The wire transfer circulars for co-operative banks (STCBs/DCCBs – Wire Transfers) (since withdrawn) and RRBs (RRBs – Wire Transfers) (since withdrawn) extended these requirements to entity types that handle remittances in rural India — where many transactions are below the Rs 50,000 threshold but cross-border remittances from the diaspora are not.
The money mules angle connects here: the December 2010 circular RBI/2010-11/303 warned banks about accounts being used as conduits for laundering wire transfer proceeds — "With a view to preventing banks from being used, intentionally or unintentionally, by criminal elements for money laundering or terrorist financing activities." Parallel circulars went to NBFCs RBI/2010-11/462, RRBs RBI/2010-11/330, and StCBs/DCCBs (StCBs/DCCBs - Operation of bank accounts and mone).
What happens when KYC fraud targets customers rather than banks?
The RBI has issued repeated public warnings about frauds in the name of KYC updation (PR_57244):
"The modus operandi for such frauds usually involves customers receiving unsolicited communication via phone calls, SMSes, emails or social media messages, asking them to share certain personal details, account details, OTPs for completing KYC updation."
The RBI's position: banks should never ask customers to share OTPs or account credentials for KYC updation.

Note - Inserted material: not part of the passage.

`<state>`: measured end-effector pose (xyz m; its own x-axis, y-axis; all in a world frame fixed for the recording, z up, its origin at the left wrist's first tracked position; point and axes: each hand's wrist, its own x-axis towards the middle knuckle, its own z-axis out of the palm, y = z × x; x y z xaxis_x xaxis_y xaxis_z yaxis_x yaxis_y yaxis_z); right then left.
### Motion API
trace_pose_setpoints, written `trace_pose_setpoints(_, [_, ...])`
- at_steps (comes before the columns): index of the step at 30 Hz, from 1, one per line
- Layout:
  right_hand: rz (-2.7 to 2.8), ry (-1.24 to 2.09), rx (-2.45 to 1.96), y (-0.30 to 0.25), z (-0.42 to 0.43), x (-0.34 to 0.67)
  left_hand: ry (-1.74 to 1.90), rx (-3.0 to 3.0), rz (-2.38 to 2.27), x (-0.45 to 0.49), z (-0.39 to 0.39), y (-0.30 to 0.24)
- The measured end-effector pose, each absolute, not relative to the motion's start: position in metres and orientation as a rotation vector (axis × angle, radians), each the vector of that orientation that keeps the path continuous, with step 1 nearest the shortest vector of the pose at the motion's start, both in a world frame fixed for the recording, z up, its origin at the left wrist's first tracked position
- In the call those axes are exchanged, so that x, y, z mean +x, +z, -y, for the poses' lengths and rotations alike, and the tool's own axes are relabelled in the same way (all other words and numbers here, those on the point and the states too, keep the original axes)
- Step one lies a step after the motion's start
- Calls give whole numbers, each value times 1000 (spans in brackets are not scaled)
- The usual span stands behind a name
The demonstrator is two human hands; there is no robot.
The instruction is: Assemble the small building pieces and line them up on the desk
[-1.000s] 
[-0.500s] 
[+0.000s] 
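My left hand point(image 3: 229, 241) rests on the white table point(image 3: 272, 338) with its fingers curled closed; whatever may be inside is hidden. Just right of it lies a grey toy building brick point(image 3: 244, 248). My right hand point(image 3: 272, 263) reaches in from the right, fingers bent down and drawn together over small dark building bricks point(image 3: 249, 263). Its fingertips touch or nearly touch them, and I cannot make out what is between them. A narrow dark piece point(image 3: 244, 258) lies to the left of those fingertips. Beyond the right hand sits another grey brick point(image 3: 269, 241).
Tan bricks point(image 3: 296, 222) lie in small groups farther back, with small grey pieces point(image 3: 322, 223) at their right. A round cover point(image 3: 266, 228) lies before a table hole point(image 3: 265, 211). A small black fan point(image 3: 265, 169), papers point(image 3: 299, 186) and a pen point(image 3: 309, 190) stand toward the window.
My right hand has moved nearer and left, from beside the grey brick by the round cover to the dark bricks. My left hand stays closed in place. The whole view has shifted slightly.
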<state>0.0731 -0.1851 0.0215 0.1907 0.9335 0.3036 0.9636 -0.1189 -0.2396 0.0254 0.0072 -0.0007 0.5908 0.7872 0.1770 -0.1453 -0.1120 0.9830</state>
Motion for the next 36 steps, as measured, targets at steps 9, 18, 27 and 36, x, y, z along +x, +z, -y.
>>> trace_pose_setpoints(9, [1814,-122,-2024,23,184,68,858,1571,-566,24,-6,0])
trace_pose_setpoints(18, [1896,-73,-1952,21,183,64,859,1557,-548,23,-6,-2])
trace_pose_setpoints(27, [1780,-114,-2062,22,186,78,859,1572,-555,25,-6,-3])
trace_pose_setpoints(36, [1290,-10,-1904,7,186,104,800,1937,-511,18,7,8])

The periodic KYC updation framework allows self-declaration via email, mobile app, or ATM for "no change" updates. Banks that demand OTPs or ask customers to click links are either running a poor process or being impersonated by fraudsters.
The KYC FAQ addresses this: "Customers should exercise caution with SMS/email links — these may be fraudulent." It also clarifies that KYC rejection decisions cannot be automated — "rejection decisions cannot be automated; authorized RE officials must review rejections."

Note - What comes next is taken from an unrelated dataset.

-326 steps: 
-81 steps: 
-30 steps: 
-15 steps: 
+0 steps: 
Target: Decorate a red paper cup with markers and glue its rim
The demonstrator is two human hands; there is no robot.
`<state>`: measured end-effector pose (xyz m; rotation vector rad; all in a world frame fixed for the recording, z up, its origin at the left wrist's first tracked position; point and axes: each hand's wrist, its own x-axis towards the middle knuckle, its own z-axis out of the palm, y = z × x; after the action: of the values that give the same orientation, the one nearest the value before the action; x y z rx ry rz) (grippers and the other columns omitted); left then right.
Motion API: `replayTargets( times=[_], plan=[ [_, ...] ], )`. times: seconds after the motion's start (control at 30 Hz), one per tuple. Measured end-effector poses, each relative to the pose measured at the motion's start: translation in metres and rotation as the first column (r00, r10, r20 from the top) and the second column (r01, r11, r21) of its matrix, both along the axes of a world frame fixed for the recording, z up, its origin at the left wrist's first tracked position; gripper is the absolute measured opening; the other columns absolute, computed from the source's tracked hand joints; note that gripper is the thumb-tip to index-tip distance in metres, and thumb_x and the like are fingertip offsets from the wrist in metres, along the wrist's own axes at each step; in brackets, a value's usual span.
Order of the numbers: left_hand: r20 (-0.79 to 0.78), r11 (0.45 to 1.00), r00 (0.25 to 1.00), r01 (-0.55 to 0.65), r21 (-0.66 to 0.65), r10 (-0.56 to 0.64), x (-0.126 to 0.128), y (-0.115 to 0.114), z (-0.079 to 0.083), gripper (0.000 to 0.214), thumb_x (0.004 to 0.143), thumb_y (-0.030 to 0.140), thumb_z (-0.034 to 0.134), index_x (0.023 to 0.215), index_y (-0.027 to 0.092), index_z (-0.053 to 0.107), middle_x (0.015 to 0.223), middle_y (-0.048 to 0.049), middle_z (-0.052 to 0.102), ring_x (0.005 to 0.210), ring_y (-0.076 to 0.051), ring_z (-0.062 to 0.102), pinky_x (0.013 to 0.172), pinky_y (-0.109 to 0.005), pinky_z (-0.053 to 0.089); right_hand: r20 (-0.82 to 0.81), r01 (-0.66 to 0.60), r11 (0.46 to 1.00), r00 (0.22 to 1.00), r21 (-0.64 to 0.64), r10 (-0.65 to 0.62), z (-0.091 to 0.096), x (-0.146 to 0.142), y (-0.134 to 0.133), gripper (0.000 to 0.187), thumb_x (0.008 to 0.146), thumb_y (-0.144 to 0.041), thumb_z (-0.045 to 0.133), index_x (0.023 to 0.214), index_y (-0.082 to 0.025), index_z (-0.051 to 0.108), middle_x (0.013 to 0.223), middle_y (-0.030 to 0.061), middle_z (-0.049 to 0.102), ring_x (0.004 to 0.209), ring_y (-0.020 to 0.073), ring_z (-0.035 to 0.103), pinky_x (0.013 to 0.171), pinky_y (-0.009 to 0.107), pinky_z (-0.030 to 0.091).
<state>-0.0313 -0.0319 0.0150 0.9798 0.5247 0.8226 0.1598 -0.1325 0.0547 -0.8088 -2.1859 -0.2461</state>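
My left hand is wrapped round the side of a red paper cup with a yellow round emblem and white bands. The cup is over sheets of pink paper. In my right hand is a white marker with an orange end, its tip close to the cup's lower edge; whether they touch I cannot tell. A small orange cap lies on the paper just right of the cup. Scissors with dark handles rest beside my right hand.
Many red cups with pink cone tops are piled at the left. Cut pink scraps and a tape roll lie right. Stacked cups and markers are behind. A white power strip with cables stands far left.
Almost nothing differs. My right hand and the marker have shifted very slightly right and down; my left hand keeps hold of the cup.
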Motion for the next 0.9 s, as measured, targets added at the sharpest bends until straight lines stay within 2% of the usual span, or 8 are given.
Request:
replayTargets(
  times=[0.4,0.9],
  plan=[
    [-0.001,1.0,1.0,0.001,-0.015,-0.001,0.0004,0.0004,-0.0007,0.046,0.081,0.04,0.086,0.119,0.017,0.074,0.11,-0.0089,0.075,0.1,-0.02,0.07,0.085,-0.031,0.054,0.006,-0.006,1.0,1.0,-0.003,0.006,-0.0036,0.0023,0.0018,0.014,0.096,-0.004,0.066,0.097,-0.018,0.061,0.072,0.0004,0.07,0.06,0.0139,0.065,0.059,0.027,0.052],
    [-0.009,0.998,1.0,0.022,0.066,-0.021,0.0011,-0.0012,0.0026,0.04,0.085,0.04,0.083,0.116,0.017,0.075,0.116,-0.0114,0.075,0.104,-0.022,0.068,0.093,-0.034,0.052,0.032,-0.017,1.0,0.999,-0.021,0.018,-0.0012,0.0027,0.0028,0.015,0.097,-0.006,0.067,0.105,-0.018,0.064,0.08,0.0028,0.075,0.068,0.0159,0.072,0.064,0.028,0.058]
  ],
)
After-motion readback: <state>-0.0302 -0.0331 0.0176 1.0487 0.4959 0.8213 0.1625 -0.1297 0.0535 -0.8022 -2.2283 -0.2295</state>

The Rs 5.39 crore lesson: Paytm Payments Bank
The largest KYC penalty in our records is the Rs 5.39 crore fine on Paytm Payments Bank (PR_56541, October 2023) — for non-compliance with the KYC Master Direction, licensing guidelines, the cyber security framework, and mobile banking security guidelines.
The penalty amount — fifty-three times the Rs 99.30 lakh imposed on Jammu & Kashmir Bank for KYC violations — signals that payments banks face heightened scrutiny because they onboard customers digitally at scale. When millions of accounts are opened through mobile apps, a KYC process failure affects millions of customers, not hundreds.
This connects directly to the how the RBI investigates article — the penalty amount is proportionate to the scale of the non-compliance and the entity's customer base.
What does the latest FATF statement mean for Indian banks?
Every six months, the FATF issues a statement identifying high-risk and monitored jurisdictions. The RBI transmits each statement to all regulated entities. The June 2025 statement (PR_60802) maintains:
- DPRK and Iran: Subject to countermeasures (the call remains from February 2020)
- Myanmar: Added to the high-risk list in October 2022, with enhanced due diligence required
For banks, this means: any transaction involving counterparties in DPRK, Iran, or Myanmar triggers enhanced due diligence under the Master Direction provisions. The investment restriction RBI/2016-17/216 prohibits Indian parties from making direct investments in FATF non-compliant jurisdictions. And the correspondent banking provisions require banks to be "cautious of correspondent banking relationships with institutions located in jurisdictions which have strategic deficiencies."
The FATF transmission chain — 197 circulars spanning 2004 to 2026 — is one of the largest single chains in the RBI's regulatory graph. And with India's next FATF mutual evaluation approaching, compliance with these provisions will be under heightened scrutiny.